Your objective = Below are the records; copy exactly the stretch from the line containing "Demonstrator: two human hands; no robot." through the line containing "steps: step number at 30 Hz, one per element", both ends included, and nothing else.

*** Opening Source information ***

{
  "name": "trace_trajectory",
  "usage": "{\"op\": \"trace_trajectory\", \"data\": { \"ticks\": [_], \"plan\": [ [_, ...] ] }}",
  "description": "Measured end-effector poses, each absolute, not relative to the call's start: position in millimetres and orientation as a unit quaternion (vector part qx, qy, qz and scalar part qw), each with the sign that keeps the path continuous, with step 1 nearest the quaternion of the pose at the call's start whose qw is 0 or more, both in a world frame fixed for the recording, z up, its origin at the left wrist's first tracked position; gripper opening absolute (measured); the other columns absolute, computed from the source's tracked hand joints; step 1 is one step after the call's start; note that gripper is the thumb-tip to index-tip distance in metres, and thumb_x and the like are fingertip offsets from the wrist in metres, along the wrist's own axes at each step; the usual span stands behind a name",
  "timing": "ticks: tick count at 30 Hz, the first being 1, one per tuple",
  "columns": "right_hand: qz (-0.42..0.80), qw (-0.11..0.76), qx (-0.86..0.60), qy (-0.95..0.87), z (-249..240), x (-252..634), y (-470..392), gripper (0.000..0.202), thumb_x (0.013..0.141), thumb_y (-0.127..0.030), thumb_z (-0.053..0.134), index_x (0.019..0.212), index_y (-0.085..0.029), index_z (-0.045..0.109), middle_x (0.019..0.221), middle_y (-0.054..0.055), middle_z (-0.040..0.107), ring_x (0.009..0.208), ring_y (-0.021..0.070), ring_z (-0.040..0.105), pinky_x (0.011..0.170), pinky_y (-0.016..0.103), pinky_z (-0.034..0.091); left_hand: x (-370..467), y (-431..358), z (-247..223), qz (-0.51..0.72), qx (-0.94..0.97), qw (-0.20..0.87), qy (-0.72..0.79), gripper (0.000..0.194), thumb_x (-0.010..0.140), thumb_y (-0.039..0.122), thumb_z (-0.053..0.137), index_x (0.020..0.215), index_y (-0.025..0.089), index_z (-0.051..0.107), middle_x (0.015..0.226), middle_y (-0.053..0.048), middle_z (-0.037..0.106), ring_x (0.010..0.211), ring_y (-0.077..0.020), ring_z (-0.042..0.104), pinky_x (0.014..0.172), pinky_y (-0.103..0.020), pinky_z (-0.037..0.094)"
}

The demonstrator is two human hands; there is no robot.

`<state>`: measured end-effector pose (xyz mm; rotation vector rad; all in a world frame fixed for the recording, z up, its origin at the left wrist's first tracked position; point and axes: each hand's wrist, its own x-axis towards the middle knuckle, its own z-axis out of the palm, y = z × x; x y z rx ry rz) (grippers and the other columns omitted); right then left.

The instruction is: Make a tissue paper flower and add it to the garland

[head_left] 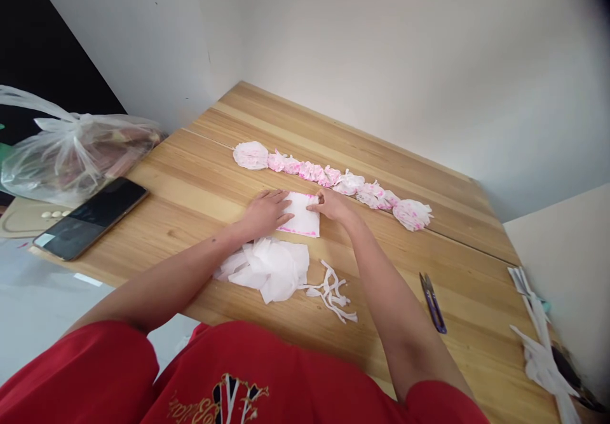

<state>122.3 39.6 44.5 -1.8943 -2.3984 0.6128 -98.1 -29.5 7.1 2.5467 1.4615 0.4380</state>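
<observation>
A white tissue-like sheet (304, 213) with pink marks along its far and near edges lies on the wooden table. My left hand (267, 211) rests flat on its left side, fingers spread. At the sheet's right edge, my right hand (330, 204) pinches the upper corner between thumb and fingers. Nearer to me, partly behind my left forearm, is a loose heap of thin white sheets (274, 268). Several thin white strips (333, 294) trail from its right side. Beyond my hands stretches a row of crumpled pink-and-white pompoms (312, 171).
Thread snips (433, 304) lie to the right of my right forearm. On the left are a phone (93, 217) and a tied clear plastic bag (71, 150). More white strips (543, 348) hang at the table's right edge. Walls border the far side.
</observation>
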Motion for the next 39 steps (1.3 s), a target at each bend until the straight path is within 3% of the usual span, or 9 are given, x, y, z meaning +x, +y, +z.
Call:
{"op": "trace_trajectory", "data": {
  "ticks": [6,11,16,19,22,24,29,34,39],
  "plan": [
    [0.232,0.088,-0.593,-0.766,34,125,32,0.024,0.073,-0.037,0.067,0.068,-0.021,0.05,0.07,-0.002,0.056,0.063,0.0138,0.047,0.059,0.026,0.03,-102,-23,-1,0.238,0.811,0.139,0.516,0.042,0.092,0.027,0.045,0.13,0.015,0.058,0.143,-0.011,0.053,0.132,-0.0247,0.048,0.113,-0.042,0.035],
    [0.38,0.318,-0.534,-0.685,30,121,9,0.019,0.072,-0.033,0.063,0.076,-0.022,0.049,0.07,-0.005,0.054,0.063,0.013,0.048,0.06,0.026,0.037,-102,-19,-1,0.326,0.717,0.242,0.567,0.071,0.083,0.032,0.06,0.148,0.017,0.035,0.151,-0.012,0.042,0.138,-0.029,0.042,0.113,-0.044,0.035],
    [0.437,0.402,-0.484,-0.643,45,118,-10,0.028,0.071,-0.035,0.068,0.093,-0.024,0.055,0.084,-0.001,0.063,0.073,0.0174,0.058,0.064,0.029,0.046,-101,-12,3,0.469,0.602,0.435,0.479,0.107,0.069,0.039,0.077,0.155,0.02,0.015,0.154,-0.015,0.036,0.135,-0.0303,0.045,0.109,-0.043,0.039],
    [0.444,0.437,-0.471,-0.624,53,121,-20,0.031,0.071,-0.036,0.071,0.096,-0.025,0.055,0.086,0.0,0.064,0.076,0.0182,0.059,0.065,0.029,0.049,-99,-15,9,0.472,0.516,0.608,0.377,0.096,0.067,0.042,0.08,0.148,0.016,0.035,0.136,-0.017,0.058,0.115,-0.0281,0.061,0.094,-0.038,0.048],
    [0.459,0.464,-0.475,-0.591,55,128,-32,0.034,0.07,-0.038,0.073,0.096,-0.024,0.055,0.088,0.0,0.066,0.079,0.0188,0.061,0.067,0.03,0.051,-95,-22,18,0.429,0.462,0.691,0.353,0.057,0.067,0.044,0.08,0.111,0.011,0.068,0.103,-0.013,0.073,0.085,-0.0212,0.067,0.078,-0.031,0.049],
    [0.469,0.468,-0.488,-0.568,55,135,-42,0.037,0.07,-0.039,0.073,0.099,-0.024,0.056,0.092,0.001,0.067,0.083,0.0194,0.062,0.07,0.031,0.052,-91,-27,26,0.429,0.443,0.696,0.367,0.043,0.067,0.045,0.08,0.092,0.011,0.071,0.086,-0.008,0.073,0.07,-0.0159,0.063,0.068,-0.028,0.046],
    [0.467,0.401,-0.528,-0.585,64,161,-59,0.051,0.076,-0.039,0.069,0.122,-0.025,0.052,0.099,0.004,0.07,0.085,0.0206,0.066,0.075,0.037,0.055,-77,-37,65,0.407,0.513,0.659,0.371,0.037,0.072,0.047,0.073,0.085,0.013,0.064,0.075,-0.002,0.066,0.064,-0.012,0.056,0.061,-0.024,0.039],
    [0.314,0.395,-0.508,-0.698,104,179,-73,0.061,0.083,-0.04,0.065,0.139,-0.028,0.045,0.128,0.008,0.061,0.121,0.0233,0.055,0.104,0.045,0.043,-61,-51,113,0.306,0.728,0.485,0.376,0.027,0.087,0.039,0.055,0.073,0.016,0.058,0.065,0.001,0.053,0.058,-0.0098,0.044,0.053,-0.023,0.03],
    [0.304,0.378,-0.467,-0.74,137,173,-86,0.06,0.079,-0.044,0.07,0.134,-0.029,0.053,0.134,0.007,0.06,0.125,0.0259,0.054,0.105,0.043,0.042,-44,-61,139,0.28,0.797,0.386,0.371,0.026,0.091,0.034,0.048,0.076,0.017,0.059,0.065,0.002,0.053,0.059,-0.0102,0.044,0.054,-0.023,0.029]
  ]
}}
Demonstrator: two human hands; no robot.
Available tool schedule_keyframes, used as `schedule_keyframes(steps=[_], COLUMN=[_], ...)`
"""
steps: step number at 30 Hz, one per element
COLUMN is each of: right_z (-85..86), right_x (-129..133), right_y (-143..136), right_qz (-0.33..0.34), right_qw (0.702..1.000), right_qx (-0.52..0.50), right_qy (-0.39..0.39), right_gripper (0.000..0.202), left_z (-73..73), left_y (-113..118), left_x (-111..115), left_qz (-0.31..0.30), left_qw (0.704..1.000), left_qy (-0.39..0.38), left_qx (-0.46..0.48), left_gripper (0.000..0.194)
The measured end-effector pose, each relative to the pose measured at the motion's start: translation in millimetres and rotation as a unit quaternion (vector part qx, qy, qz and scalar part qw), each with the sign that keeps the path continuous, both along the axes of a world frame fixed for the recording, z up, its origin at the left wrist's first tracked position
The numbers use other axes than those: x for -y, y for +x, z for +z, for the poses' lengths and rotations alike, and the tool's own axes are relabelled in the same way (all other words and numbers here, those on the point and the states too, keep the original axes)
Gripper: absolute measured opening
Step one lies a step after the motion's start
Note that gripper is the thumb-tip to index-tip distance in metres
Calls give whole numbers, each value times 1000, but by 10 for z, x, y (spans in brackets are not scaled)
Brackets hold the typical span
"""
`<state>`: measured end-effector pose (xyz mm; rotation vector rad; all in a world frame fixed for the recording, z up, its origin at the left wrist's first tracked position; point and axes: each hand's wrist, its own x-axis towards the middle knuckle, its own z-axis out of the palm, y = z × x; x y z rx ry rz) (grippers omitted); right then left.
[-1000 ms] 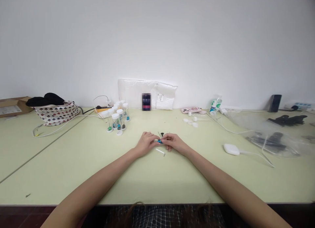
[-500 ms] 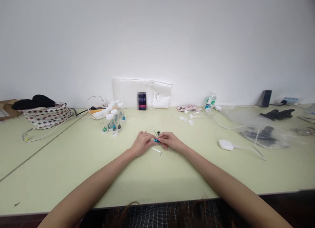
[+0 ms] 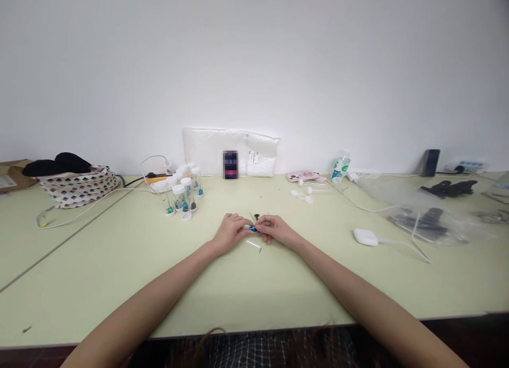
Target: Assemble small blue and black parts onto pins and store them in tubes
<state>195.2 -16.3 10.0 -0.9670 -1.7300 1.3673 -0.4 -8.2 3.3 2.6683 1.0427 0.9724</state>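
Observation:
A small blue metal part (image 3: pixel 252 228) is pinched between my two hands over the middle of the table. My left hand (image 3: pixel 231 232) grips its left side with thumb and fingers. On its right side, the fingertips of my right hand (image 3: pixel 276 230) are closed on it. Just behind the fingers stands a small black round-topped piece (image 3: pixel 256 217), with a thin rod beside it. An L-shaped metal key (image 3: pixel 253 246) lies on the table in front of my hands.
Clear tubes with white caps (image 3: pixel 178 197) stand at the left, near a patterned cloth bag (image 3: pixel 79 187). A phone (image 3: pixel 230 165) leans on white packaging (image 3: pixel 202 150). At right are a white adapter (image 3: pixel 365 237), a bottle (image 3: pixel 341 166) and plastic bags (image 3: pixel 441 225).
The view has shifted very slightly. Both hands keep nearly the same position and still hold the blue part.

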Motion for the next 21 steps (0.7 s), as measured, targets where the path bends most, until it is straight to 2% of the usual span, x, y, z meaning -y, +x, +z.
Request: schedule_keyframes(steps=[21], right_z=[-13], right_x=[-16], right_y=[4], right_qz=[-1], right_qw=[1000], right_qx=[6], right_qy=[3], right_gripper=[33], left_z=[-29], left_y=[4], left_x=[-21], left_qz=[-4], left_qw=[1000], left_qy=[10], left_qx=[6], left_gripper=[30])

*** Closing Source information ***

Written response =
Demonstrator: two human hands; no robot.
Available tool schedule_keyframes, used as `schedule_keyframes(steps=[_], COLUMN=[_], ...)`
"""
steps: step number at 30 Hz, one per element

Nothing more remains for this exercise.